• YOUR OBJECTIVE: Within the data below, count the lines that include the word "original". Provide the number and nothing further.

Stored items from a collection:
=== Begin Enclosure ===
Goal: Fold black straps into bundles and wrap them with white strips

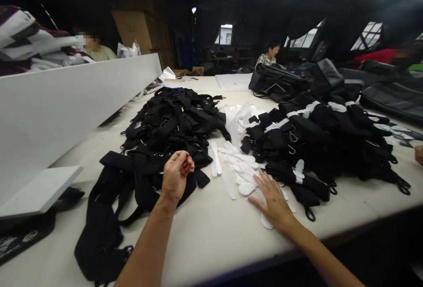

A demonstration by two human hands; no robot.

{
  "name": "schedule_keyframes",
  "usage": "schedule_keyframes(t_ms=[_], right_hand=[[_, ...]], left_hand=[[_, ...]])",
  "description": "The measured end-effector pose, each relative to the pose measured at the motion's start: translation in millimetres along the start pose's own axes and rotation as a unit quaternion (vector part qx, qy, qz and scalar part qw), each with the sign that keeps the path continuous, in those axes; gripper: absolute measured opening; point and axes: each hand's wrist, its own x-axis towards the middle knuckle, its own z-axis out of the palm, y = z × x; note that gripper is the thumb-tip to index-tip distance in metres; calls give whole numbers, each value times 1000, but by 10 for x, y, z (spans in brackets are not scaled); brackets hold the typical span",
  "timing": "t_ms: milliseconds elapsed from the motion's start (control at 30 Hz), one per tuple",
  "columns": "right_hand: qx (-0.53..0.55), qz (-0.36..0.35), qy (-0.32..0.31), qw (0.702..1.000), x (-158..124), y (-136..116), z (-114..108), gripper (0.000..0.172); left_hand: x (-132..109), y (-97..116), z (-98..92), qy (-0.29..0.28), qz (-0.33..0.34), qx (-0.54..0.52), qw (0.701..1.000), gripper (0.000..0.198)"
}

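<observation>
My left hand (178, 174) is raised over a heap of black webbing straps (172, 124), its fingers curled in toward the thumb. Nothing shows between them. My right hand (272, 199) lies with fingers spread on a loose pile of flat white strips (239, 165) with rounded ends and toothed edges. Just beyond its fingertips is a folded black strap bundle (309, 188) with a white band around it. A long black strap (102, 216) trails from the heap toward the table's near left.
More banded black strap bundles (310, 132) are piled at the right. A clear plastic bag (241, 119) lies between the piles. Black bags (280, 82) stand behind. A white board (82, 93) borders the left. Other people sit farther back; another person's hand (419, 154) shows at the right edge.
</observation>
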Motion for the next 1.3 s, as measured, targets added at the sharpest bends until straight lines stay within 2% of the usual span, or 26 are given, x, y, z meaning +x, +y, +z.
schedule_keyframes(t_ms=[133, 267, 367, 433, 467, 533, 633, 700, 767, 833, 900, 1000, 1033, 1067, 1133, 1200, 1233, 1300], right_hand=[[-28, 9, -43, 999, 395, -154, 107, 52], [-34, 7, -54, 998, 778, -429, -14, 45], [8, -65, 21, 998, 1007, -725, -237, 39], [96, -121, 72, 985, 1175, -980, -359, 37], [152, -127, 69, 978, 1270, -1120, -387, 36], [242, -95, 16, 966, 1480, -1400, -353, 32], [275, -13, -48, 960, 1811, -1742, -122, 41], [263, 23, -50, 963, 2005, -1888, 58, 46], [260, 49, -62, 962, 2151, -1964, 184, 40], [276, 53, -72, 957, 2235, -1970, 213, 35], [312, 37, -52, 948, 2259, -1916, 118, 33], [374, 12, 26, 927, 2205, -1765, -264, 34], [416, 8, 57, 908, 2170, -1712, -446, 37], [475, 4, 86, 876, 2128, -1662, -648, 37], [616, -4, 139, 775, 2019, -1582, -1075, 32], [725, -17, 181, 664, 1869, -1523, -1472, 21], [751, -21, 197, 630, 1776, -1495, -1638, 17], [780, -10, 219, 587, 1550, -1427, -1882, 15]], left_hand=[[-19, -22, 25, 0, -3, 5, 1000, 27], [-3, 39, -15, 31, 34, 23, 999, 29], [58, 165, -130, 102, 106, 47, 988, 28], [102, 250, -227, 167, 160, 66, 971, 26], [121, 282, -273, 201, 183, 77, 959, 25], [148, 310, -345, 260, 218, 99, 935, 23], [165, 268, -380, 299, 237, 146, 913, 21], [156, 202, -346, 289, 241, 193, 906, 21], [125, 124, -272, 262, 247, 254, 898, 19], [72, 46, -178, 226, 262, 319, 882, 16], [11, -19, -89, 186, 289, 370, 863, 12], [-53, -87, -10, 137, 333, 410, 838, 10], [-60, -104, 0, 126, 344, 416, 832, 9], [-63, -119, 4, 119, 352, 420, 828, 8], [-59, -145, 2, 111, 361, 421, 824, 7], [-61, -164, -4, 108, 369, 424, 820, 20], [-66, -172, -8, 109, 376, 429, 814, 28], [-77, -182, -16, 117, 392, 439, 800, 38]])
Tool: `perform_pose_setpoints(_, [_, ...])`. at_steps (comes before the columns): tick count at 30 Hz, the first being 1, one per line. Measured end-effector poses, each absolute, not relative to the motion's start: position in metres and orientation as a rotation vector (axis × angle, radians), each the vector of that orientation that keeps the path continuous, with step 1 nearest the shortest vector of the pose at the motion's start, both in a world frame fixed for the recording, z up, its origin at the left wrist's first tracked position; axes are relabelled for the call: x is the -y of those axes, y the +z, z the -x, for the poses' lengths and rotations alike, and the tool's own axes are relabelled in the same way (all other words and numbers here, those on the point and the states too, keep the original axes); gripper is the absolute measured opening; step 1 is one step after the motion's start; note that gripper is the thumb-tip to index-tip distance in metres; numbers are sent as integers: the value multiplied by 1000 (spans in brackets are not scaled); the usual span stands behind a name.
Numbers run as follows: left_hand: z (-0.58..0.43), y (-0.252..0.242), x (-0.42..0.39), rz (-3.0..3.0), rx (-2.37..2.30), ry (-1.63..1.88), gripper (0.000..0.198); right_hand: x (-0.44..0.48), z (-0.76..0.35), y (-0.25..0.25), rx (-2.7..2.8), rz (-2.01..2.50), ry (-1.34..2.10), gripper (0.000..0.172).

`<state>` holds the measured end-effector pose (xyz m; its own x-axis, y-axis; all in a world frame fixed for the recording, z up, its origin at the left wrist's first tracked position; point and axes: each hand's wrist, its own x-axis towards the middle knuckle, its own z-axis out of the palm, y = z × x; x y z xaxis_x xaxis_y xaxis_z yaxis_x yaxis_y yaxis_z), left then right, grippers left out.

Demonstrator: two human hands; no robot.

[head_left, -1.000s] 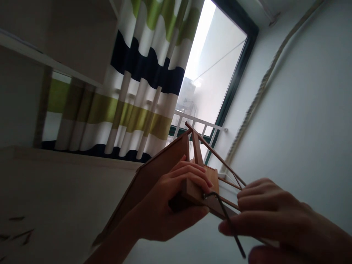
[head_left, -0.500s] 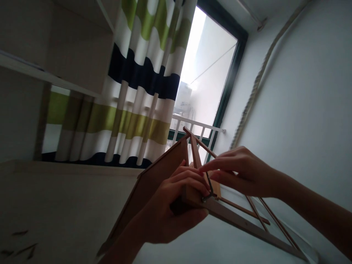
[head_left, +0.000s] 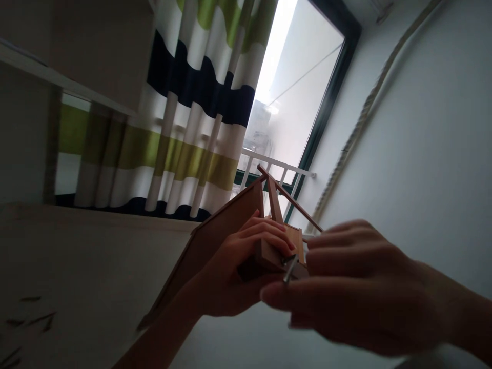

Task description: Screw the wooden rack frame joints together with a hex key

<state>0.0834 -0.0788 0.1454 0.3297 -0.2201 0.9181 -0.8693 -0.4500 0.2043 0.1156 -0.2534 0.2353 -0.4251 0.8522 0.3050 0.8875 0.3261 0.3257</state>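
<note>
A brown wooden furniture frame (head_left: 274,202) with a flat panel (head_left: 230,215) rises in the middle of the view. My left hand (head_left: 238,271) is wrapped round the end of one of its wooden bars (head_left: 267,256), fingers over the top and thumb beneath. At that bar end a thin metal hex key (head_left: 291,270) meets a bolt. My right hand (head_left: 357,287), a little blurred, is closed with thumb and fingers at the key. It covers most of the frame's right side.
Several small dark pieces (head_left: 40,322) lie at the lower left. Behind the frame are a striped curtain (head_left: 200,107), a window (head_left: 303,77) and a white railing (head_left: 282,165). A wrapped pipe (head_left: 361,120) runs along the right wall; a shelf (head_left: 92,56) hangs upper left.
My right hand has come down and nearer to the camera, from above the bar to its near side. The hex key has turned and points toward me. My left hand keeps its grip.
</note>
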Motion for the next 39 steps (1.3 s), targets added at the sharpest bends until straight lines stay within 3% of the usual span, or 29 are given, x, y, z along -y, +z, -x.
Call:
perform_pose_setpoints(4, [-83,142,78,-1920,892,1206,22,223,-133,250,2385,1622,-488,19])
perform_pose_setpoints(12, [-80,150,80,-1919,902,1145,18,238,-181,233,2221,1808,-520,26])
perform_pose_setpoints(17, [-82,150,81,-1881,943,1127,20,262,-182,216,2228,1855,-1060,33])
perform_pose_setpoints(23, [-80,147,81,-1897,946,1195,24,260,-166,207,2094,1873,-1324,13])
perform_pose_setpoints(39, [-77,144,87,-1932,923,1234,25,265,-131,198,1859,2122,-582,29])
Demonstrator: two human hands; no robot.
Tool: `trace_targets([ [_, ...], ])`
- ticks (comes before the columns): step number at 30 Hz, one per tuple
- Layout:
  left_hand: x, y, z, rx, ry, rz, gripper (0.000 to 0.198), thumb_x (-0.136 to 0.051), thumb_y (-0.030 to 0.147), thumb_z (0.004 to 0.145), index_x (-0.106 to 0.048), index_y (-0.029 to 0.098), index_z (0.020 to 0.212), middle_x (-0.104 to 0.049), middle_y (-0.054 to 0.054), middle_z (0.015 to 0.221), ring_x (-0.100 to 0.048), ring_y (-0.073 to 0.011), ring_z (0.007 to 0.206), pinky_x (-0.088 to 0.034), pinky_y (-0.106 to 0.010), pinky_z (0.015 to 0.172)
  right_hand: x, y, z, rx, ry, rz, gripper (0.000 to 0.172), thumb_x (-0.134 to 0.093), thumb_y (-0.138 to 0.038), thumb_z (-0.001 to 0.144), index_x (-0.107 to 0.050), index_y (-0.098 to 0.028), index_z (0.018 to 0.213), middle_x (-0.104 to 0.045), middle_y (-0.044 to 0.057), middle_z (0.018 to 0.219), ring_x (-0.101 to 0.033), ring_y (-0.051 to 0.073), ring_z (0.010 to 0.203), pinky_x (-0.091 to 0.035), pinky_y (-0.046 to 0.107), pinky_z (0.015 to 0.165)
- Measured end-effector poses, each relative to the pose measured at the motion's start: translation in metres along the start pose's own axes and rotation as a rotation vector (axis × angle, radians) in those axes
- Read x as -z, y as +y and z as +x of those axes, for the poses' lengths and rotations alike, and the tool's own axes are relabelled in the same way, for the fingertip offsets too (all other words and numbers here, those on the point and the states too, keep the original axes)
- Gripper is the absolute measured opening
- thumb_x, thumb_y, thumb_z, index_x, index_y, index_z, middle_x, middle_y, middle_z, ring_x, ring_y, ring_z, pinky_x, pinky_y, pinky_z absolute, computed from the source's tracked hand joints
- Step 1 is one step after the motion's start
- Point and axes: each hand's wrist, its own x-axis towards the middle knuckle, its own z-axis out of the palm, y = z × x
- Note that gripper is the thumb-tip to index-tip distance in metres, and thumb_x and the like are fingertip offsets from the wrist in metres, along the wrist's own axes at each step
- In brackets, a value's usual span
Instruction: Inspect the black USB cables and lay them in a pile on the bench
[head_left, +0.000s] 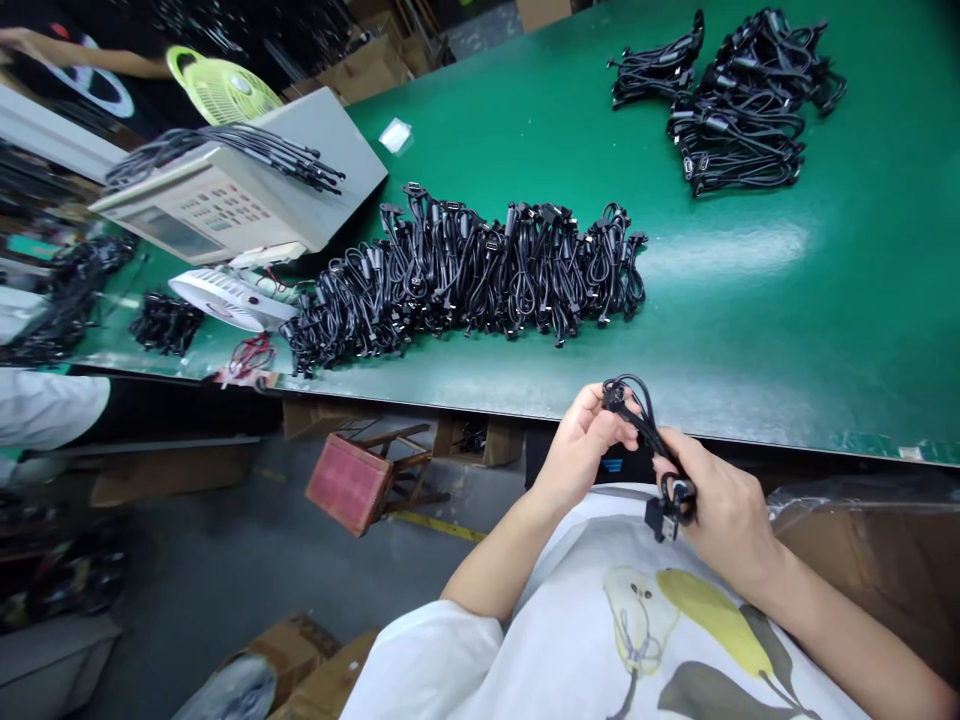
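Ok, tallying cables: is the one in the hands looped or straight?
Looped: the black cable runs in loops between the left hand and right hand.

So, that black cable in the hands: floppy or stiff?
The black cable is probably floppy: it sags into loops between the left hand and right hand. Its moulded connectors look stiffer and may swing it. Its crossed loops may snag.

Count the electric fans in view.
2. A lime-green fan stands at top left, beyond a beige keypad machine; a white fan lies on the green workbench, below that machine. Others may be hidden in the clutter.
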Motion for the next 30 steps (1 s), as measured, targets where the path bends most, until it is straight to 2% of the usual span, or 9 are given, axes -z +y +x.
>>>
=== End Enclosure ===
• FINAL ANSWER: 2